À Matamba, dans la province du Kasaï-Central, l’inquiétude gagne la population face à l’état de dégradation avancée du pont jeté sur la rivière Miyawu. Unique axe reliant plusieurs quartiers et villages, cet ouvrage vétuste, dépourvu de dispositifs de sécurité, expose quotidiennement des milliers d’usagers à un risque d’accident, tandis que des dénonciations d’extorsions à une barrière policière voisine accentuent le malaise.
La tension monte dans la commune rurale de Matamba, où les habitants vivent depuis plusieurs semaines dans l’attente d’un éventuel effondrement. En cause : l’état critique du pont de la rivière Miyawu, passage obligé pour relier les quartiers périphériques et les villages environnants au centre local.
Malgré les signes évidents de fragilité, véhicules légers, camions, motos et piétons continuent de l’emprunter chaque jour. L’absence de garde-fous et de toute mesure de sécurité accentue la vulnérabilité des usagers.
Le constat dressé mercredi 18 février est alarmant. Planches usées, poutres fissurées, segments entiers de rambarde manquants : chaque traversée s’apparente à une épreuve. Les conducteurs ralentissent au maximum, évitant les zones les plus endommagées sous le regard anxieux des passagers.
Pour les piétons, la peur est constante. « Chaque fois que je traverse, je crains que le pont ne s’effondre sous mes pieds. Je prie simplement pour atteindre l’autre rive », confie Jean-Pierre Kalombo. « Nous n’avons pas d’alternative. Ce pont est indispensable pour accéder au marché et à l’école, mais chaque passage est source de peur », ajoute un autre habitant.

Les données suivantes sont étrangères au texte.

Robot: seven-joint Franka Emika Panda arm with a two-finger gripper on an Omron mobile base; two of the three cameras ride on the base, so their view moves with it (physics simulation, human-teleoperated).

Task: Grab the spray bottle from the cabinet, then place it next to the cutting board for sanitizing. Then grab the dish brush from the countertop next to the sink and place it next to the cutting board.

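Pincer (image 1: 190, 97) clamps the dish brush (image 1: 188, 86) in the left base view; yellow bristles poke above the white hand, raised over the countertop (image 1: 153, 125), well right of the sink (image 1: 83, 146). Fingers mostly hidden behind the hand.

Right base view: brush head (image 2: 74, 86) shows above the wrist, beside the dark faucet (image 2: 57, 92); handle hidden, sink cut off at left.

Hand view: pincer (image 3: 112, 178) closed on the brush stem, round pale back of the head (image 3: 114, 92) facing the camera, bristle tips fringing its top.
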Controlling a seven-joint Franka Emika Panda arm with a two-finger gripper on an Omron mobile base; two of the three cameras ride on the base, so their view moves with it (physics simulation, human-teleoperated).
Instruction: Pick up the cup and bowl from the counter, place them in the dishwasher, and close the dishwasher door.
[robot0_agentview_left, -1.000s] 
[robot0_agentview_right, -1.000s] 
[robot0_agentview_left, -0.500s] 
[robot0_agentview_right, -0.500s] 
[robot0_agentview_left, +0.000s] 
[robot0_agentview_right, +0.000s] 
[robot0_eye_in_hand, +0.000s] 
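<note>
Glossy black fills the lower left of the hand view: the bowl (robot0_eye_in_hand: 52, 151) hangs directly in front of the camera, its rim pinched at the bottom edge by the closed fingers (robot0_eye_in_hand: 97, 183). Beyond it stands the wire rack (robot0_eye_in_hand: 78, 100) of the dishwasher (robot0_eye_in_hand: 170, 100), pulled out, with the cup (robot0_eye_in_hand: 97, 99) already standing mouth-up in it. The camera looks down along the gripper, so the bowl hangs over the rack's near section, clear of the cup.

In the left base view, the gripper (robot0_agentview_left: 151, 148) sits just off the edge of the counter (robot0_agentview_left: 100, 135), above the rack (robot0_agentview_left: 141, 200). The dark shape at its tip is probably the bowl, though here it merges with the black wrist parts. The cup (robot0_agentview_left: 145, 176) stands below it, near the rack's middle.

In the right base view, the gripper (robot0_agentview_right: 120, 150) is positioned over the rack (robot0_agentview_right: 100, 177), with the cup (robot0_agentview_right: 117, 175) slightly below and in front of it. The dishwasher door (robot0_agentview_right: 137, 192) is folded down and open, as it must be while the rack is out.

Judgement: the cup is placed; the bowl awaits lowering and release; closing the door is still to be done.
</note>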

Une insécurité aggravée par des pratiques contestées
À ces risques structurels s’ajoutent des tensions liées à l’installation récente d’une barrière policière à proximité. Plusieurs témoignages évoquent des paiements exigés à certains transporteurs, notamment les cyclistes, pour franchir le pont. En cas de refus, des violences seraient signalées. Pour la population, ces pratiques assimilées à de l’extorsion aggravent un climat déjà lourd.
Un appel pressant aux autorités
Face à la menace d’un drame, les habitants multiplient les appels à une intervention urgente. « Nous demandons une intervention rapide avant qu’un accident ne survienne », implore Pauline Kapinga.
Faute d’alternative, l’ouvrage reste en service, exposant chaque jour des milliers de personnes à un danger réel. Le silence des autorités alimente la crainte d’une catastrophe imminente. Les riverains espèrent désormais des travaux de réhabilitation rapides pour sécuriser cet axe vital à la vie économique et sociale de la région.